## [WHAT YOU WILL DO]
Write out, from the entries below, exactly the lines that run between the lines holding "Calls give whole" and "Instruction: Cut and", inclusive, and stop there.

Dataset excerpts
• • • • • • •

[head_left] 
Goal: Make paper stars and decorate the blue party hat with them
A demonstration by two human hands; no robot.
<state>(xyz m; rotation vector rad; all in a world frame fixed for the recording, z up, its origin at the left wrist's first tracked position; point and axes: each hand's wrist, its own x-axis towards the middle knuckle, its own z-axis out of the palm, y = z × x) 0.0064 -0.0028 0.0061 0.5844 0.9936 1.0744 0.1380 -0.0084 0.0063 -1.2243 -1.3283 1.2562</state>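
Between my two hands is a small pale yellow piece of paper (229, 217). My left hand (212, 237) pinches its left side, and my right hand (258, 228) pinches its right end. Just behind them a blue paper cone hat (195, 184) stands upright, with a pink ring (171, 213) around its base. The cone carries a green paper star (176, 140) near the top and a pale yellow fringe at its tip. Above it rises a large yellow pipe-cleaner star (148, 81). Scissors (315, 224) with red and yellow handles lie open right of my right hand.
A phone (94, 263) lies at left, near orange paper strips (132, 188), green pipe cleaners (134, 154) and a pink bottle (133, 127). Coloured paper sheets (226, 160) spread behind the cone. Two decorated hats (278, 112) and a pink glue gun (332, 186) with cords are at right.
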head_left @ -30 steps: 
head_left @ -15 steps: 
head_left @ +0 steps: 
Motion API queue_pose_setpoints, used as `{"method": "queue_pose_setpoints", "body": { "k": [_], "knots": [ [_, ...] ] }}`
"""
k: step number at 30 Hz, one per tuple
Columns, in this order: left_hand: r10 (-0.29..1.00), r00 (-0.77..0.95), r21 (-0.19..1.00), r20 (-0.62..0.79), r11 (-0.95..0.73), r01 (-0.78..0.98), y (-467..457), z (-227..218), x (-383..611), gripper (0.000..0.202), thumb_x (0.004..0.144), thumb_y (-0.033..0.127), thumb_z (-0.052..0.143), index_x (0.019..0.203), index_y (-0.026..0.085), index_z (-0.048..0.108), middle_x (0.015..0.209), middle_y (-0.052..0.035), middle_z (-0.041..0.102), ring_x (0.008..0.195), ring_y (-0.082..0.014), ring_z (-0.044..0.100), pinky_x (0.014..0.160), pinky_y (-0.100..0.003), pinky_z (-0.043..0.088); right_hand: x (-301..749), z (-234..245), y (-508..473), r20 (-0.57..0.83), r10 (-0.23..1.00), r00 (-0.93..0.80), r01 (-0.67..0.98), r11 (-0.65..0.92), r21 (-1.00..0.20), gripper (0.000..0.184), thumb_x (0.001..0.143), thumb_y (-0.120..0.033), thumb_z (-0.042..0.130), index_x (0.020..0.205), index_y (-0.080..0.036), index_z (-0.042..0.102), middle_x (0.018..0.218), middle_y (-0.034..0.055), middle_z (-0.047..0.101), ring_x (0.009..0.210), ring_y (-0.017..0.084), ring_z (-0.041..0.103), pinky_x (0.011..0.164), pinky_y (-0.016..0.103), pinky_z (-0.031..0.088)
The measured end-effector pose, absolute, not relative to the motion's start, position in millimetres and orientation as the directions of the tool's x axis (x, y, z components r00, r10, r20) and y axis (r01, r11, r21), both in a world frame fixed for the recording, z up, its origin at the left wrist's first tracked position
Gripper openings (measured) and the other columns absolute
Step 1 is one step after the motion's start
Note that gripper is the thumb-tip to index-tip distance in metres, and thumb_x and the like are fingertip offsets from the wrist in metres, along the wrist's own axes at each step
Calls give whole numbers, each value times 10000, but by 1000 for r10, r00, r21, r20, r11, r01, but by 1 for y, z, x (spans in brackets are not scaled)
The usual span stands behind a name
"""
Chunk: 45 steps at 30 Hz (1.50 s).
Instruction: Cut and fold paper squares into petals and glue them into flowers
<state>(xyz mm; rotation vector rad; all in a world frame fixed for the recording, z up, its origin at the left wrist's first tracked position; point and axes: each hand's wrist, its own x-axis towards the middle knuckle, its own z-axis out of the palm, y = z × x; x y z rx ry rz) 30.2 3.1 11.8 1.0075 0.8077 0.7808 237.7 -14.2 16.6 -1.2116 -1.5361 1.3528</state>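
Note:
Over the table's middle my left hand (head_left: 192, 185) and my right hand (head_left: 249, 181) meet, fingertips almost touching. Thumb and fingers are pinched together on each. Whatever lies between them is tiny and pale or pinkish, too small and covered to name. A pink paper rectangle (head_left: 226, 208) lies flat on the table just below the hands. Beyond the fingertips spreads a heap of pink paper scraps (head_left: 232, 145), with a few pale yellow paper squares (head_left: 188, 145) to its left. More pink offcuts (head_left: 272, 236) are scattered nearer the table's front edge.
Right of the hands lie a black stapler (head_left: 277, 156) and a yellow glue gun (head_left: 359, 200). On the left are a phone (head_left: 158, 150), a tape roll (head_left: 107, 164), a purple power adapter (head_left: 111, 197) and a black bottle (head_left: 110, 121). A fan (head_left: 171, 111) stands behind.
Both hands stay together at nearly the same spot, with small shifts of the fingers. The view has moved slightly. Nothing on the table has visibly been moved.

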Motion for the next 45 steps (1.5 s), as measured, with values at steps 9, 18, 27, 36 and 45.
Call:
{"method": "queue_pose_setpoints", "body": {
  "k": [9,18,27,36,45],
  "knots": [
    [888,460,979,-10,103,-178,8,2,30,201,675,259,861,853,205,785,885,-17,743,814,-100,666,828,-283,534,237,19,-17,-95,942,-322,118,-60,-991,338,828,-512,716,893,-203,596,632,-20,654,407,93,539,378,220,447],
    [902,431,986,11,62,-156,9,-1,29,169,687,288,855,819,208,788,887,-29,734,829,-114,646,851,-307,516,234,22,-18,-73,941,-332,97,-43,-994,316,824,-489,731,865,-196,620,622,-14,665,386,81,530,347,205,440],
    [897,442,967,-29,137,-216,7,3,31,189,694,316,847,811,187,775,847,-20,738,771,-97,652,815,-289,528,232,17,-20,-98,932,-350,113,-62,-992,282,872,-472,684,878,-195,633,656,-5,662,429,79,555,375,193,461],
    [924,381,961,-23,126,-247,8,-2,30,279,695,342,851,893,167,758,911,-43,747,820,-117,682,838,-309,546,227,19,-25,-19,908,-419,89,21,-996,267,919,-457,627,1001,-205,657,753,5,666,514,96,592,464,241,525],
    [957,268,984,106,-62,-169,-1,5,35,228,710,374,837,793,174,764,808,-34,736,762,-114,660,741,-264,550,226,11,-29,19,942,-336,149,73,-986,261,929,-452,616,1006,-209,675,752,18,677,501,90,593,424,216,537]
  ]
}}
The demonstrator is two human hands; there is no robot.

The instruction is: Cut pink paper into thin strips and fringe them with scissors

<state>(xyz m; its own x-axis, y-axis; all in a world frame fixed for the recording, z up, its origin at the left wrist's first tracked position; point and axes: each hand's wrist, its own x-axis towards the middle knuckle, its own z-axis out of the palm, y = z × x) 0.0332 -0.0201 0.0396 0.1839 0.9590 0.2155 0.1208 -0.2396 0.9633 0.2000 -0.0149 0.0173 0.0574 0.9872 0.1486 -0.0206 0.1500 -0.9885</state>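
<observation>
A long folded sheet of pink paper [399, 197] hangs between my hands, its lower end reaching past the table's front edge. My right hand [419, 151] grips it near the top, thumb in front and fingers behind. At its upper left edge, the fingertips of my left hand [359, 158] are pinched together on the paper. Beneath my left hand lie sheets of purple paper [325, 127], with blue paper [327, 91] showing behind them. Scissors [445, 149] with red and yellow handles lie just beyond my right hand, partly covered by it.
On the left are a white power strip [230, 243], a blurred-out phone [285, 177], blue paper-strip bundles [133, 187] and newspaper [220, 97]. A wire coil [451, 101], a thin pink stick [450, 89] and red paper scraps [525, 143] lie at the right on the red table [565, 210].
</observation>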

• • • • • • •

## [RESPONSE AREA]
Calls give whole numbers, each value times 10000, but by 1000 for r10, r00, r21, r20, r11, r01, but by 1 for y, z, x (spans in brackets are not scaled)
The usual span stands behind a name
"""
Chunk: 45 steps at 30 Hz (1.50 s).
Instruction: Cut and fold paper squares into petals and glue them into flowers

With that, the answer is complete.